Where we stand at the moment is that there is a duplicity about the RPW as it is practiced, a double standard. To exaggerate it somewhat, it could be that the Ruling Elders ( RE ) could clamp down on someone for singing Amazing Grace in church, because "If God does not command it, it is forbidden"; but for RE's and TE's a different rule applies, namely that as long as the WCF does not forbid it, it can stand right alongside God's commanded worship from the pulpit and defended from the offices. Not only has Presuppositionalism been raised to doctrinal level, but they are now preaching the Framework Hypothesis, and worse, Federal Vision. Where is the principle for them, that what God does not command is forbidden? And they represent the authority of Christ in worship. I am all in favour of the long road that EP-ers want to take, because it will, hopefully, establish a consistent RPW in the churches. 

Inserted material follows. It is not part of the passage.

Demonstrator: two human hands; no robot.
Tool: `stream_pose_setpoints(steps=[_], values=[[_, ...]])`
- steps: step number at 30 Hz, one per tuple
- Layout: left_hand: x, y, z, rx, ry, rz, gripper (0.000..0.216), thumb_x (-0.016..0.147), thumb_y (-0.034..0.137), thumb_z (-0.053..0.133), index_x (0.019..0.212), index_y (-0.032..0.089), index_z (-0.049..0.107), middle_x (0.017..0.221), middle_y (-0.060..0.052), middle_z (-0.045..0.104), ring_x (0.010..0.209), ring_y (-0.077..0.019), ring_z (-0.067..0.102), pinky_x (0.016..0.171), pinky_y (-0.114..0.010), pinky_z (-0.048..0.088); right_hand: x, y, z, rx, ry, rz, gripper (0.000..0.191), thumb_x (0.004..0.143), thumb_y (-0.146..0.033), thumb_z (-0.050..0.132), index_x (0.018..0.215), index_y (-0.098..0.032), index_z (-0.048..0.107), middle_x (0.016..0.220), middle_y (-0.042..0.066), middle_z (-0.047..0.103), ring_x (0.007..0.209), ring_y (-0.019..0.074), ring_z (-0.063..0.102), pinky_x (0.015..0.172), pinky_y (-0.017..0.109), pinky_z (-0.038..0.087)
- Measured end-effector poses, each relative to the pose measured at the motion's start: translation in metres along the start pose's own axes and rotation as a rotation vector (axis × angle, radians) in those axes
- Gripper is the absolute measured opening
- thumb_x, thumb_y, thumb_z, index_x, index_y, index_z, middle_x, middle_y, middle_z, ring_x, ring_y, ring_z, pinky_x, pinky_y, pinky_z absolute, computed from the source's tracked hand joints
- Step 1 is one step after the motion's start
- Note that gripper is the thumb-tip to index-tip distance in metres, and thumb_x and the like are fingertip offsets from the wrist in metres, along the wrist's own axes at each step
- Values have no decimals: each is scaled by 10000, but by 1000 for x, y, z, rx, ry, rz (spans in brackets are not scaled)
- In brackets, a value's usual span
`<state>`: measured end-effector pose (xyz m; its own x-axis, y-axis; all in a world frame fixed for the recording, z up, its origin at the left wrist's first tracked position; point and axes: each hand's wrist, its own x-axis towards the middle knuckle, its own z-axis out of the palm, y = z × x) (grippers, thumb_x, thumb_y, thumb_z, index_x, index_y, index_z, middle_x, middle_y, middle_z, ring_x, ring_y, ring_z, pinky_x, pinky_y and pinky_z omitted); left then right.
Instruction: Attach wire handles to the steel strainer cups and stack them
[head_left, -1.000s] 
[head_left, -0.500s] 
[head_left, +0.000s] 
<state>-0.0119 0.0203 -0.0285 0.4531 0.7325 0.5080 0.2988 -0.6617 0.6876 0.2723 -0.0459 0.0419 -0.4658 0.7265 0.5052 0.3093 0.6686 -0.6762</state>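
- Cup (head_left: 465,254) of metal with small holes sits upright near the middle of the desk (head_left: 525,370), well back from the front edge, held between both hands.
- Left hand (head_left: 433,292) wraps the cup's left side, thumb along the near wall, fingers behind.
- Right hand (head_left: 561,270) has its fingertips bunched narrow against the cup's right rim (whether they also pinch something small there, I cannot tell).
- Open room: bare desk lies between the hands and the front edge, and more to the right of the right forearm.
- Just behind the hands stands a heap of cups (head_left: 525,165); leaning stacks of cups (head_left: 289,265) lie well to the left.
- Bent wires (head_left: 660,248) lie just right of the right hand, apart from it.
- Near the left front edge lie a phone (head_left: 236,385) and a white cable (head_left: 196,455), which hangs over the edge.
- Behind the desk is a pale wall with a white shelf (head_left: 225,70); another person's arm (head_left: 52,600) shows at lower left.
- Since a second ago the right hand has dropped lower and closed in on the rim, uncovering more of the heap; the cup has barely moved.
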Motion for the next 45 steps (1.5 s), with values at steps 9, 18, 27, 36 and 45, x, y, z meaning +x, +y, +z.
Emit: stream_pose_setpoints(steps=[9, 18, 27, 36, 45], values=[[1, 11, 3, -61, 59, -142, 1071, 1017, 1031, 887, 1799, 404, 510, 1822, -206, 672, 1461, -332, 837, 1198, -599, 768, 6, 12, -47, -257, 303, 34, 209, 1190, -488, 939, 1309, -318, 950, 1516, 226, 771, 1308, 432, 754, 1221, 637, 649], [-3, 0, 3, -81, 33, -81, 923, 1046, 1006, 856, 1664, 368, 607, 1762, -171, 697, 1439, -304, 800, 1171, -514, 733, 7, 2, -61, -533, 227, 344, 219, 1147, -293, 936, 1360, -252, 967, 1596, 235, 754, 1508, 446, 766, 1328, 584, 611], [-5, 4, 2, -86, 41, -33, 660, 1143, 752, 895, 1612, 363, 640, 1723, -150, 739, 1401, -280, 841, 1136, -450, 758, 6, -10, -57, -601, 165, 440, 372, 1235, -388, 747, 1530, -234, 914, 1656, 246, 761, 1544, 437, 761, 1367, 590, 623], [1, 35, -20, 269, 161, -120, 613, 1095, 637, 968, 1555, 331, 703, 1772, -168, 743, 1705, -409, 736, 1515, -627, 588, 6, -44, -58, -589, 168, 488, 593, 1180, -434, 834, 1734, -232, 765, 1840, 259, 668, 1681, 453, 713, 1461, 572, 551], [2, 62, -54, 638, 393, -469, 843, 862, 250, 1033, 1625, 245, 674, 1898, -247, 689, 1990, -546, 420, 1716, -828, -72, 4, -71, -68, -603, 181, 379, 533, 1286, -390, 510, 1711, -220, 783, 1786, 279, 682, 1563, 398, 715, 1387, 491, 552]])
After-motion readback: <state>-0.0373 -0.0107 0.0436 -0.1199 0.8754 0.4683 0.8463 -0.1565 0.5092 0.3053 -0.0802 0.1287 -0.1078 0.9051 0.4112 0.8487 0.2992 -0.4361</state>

That is why I said, Mark, that this is where we part ways. I am definitely not on the side of questioning the validity of the RPW. It is a principle applied to worship, not a command itself. I believe you are right that, applied this latter way, it is self-contradictory. And I believe you are right that EP grounded upon the RPW is self-constradictory too. But that in no way undermines a proper instituting under the rulership of the RE's jurisdiction of "good order"; nor does it at all touch a properly grounded EP.


----------



## Saiph (Oct 20, 2005)

> Eating ice cream apart from faith is sin, yet drinking beer or wine in faith is glorifying to God. Does this bother you? Then you are considering works, the fallen will is warring against heaven and Christ. And I want to be careful on the next one not to promote gross evil or laxity but to show forth how total faith in Christ alone saves while without Him NOTHING is acceptable and is indeed damnable. The Dali Lama who led a peaceful life and the cause for much human earthly good is in hell, king David who committed murder, adultery and lied (while being a true believer) is with Christ in heaven. If this bothers one, then one is stumbling over the Stumbling Stone, Christ Jesus and worshipping one"˜s own will.



Agreed.

So, bringing it back to the adiaphora, if we act in faith, do we have the freedom to worship God with musical instruments, worship music other than the Psalms, Dance, or even Drama ? ? So long as it is reverent, orderly, and directed to God.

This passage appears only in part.